Cinema Digital Sound
- Abbreviation: CDS
- Formation: 1990
- Type: Surround sound
- Location: United States;
- Owner: Eastman Kodak
- Website: Web-converted version of original CDS brochure

= Cinema Digital Sound =

Surround sound format used for theatrical films

Cinema Digital Sound (CDS) was a multi-channel surround sound format used for theatrical films in the early 1990s. The system was developed by Eastman Kodak and Optical Radiation Corporation. CDS was quickly superseded by Digital Theatre Systems (DTS) and Dolby Digital formats.

CDS replaced the analogue audio tracks on 35 mm and 70 mm film prints with 5.1 discrete audio. The 5.1 tracks were encoded using 16-bit PCM audio in a delta modulation compression which resulted in a compression level of 4:1. The audio channels in CDS were arranged in the same way that most current 5.1 systems with Left, Center, Right, Left Surround, Right Surround and LFE. Dick Tracy (1990) was the first film encoded with CDS. Not all films with CDS soundtracks used all 5.1 channels; some, such as Edward Scissorhands (1990), used only the 4 channels that were supported by Dolby Stereo. Universal Soldier (1992) was the last film encoded with CDS.

The digital information was printed on the film, similar to Dolby Digital and SDDS. However, unlike those formats, there was no analog optical backup in 35 mm and no magnetic backup in 70 mm, meaning that if the digital information were damaged in some way, there would be no sound at all. This was one of the factors that contributed to its inevitable demise; the then-new Dolby Digital format moved its information to another area (in between the film sprocket holes), preserving the optical tracks.

==Development and technical aspects==

Frames of 70mm “Terminator 2: Judgment Day” showing the CDS sound track along the left hand edge.

Prior to the development of Cinema Digital Sound, a six-track, optically read, sound-on-film system using PCM digital encoding was thought, by most in the industry, to be impractical.
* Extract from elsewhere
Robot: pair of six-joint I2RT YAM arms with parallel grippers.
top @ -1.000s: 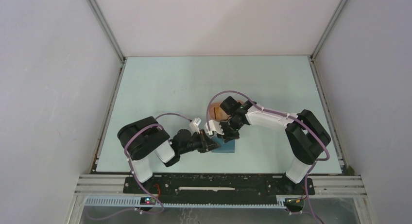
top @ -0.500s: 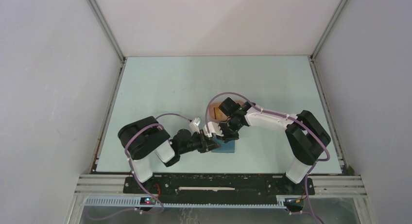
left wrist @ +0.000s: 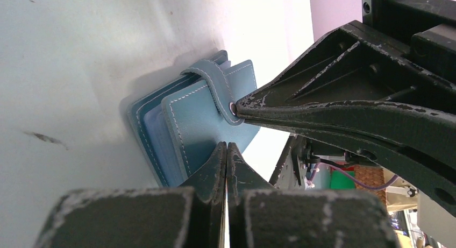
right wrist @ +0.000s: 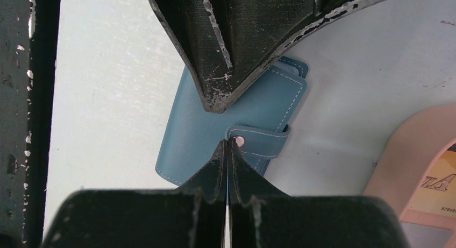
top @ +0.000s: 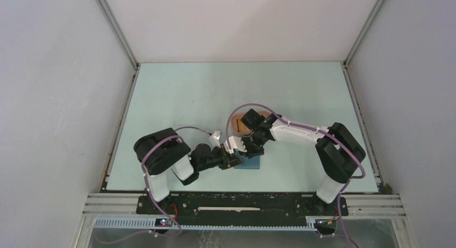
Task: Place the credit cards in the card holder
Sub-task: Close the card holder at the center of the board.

However, in a joint effort over a three-year period, and with a $5 million total investment, Kodak developed a special fine-grained, high-resolution negative film capable of holding more information than previous films and Optical Radiation Corporation developed a special audio coding and error correction system, resulting in the Cinema Digital Sound system.

Initial tests proved that packing densities necessary to achieve high-fidelity digital sound and error rates comparable to the Compact Disc format were possible using Kodak's new high-resolution negative film and that wear on the film during normal playback was not significant. In a controversial move (ORC's engineers fought against it but management overruled them), it was decided to utilize the area typically reserved for sound in the 35 mm optical and 70 mm magnetic film standards, for the new CDS digital audio and data tracks. Six audio channels were implemented; Five full-bandwidth audio channels (three behind screen and two surround channels) were applied to the input of the system as linear 16-bit samples at a 44.1 kHz sample rate. Samples were data compressed into 12-bit words via Delta-Modulation, with one in every 32 samples retaining its original linear 16-bit form to provide an accurate reference every 726μm. The subwoofer (.1 Low Frequency Effects) channel did not employ Delta-Modulation. Instead the 44.1 kHz sample rate was decreased to 1378 Hz, which yielded an upper audio bandwidth of 114 Hz with anti-aliasing and anti-imaging strategies applied in the remainder of the frequency range.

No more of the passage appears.